Yeah, I went a little side-eyed at the name thing, but I'm thinking the links are gonna remain symbolic and thematic there, rather than 'aaaaa, she's really River and then she changed her name around a bit!'
\o/ Yay--happy you like Chrome. I am similarly thrilled a how damn fast everything is suddenly.
I feel like I'm starting to sort of preemptively deal with some cognitive dissonance so that, just in case this spoiler turns out to be true, I won't flip out. Part of me was thinking I should just wait to make my peace with this plot until we actually know what happens, but if come Saturday, River's last words are "I'm your daughter Amy," I need to not implode and I'm pretty sure the only way I can accomplish that is to start protectively rationalizing this plot so that I have said rationalizations at the ready.
....God, how did I end up caring about a effing tv show this much again?!?
Yeah, I wouldn't be thrilled if River turns out to be Amy and Rory's baby, but then I wouldn't hate it either, so that's pretty much how I'm dealing with that one--I'll rationalize that it could have been a lot more disappointing.

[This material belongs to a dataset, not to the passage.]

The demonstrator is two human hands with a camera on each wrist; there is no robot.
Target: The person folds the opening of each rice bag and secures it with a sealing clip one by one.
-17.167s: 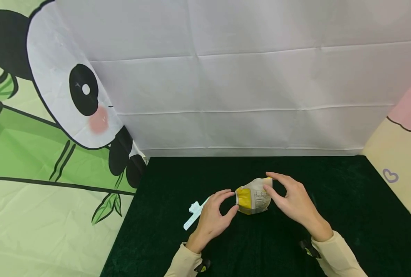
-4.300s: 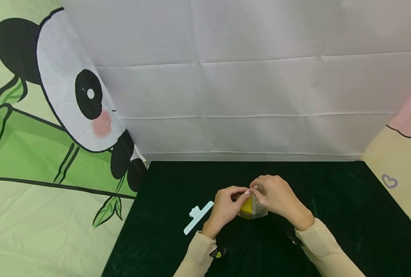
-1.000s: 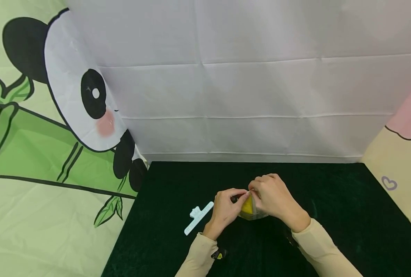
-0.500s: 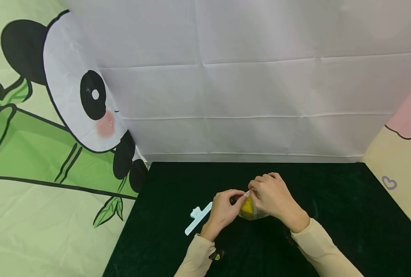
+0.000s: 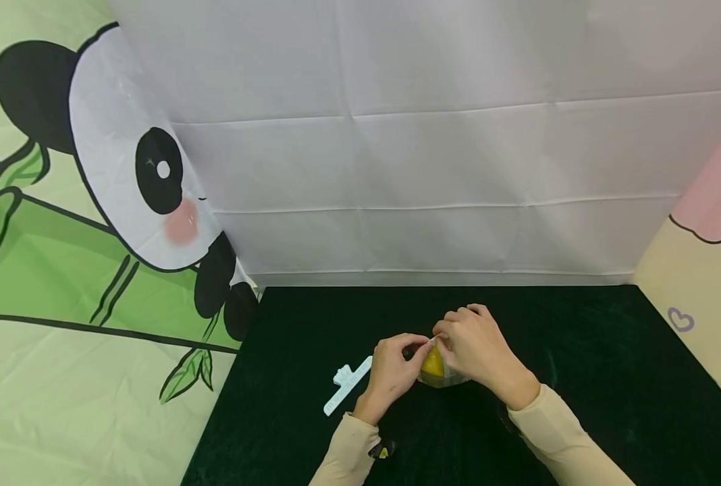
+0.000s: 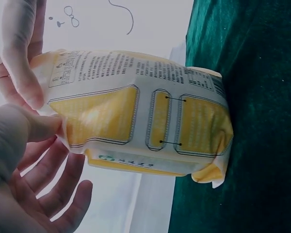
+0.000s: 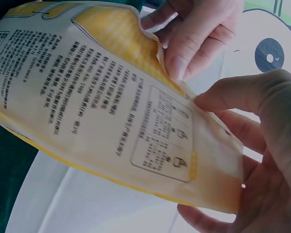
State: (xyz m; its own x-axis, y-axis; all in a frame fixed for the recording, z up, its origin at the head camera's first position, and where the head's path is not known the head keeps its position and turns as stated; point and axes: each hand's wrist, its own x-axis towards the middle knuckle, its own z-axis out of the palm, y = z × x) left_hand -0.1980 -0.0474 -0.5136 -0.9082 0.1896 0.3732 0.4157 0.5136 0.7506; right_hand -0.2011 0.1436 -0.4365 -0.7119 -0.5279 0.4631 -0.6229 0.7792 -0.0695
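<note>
In the head view, a yellow and white printed plastic packet stands on the dark table, partly hidden by both hands. My left hand pinches its upper edge between thumb and fingers. Close beside it, my right hand pinches the same edge. The left wrist view shows the packet full and creased, its gathered end between both hands. Text covers the packet's side in the right wrist view, where the right thumb presses near the rim. A pale blue bag clip lies left of my left hand.
Dark green cloth covers the table. A white hanging sheet rises behind its far edge, with a panda-printed sheet at the left and a cream and pink one at the right.
Earliest, the hands were spread at the packet's left and right ends; since then both have come together at its upper edge. Over the last second they have barely moved.
</note>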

Yeah, I accidentally got spoiled last month, but wrote it off. Now I'm adding it up to the, "Well, this is Doctor Who, we've had crazier mind stompage, I think I can handle this one." But, it also has a very ... I don't know, squicky feel to it. Probably because I'm scarred by the whole damn imprinting thing in Twilight
( ... )
I'm pretty sure that would intensely freak me out. Are plot lines like that a bit much for a children's show? I don't really know. They're definitely going more adult than I would have thought, but maybe gestational carrying is still a bit too adult.
Yeah, I feel like River would have to be an insanely good actress/liar to have pulled this off, but, then again, maybe she was a worser liar in the beginning (i.e. the Doctor's future which we haven't seen yet) and she just gets really good by the end (i.e. the only three adventures she's been on with her "parents")?

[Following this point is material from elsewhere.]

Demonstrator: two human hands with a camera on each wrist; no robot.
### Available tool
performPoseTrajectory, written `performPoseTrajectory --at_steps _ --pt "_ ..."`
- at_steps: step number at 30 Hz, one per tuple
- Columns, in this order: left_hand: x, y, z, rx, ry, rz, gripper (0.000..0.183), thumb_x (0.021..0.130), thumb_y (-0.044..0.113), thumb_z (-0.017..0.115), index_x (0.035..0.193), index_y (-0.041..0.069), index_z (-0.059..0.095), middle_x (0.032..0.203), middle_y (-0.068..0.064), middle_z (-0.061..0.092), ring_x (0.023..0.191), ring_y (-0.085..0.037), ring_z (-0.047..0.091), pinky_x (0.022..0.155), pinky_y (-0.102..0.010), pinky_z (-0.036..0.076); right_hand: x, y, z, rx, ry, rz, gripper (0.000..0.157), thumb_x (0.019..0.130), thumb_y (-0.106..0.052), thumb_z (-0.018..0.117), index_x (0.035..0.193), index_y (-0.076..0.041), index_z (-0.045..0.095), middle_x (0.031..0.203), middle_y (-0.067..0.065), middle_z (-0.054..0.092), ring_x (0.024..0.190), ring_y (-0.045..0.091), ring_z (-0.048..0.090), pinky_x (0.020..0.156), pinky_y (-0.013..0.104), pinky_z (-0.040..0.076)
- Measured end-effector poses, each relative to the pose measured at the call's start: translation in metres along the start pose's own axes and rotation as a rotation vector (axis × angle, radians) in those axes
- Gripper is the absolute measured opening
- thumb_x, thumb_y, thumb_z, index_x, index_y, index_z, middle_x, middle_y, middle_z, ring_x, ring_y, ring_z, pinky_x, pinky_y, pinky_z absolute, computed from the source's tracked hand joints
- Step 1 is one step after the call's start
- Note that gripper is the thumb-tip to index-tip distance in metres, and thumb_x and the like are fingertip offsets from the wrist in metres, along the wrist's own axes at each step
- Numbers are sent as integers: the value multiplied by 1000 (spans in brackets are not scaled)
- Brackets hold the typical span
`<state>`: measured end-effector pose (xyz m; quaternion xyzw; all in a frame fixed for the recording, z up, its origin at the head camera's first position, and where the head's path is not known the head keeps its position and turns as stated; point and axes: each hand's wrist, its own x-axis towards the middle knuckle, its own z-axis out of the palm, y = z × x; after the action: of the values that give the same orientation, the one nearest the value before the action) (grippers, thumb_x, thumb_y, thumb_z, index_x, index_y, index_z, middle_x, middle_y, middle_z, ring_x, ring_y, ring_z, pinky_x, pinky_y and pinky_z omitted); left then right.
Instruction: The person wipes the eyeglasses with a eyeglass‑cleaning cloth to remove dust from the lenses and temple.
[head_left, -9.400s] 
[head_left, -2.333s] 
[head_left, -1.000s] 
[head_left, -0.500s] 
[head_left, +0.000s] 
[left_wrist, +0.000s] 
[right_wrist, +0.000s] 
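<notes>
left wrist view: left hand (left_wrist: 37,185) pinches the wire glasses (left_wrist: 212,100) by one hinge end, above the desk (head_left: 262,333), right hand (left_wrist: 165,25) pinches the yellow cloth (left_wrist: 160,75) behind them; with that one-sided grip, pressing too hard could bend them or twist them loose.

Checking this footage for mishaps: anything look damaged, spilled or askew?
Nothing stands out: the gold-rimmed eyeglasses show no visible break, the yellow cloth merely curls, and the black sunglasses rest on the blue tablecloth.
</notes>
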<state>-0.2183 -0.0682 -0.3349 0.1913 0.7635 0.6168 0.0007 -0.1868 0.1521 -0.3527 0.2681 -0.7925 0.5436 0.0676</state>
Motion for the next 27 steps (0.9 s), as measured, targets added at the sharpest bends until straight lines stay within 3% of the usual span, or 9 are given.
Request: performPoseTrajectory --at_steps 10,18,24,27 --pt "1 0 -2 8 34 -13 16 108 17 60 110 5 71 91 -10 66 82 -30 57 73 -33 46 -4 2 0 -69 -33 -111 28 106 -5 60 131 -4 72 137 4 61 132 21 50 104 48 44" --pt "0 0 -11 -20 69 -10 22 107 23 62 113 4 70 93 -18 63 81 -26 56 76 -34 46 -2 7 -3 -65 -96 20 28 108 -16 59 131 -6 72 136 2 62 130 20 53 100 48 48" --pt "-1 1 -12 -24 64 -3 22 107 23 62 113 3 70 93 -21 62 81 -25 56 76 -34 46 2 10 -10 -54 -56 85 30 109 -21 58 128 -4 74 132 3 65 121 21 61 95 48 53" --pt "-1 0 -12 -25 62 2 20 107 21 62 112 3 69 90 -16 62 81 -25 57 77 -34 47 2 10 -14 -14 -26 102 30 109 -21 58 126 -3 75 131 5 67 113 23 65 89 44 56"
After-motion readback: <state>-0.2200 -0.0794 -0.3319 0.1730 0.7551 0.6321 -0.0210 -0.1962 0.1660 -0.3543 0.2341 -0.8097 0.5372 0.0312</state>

Or maybe the Doctor does something to River at the end of 6.07/6.08 that causes her to forget that Amy and Rory are her parents.
But, yeah, I keep forgetting that this is suppose to be a series for kids because it sure as hell doesn't act like it, especially lately! I think what they're doing now is very adult for a kids' series, and I'm one for saying that kids can handle a heck of a lot more than we believe they can handle.
Moffat's stuff has always been ... I wouldn't say "Adult", because it's not like pregnancy/childbirth is something kids don't know about/understand, but he definitely pulls no punches. Press Gang dealt with suicide and drug use and the like.
I'm hoping that if this turns out to be true it's only a very small part of the wider story. If this is just layer one of many than I will be less upset than if this is the final word on River's identity.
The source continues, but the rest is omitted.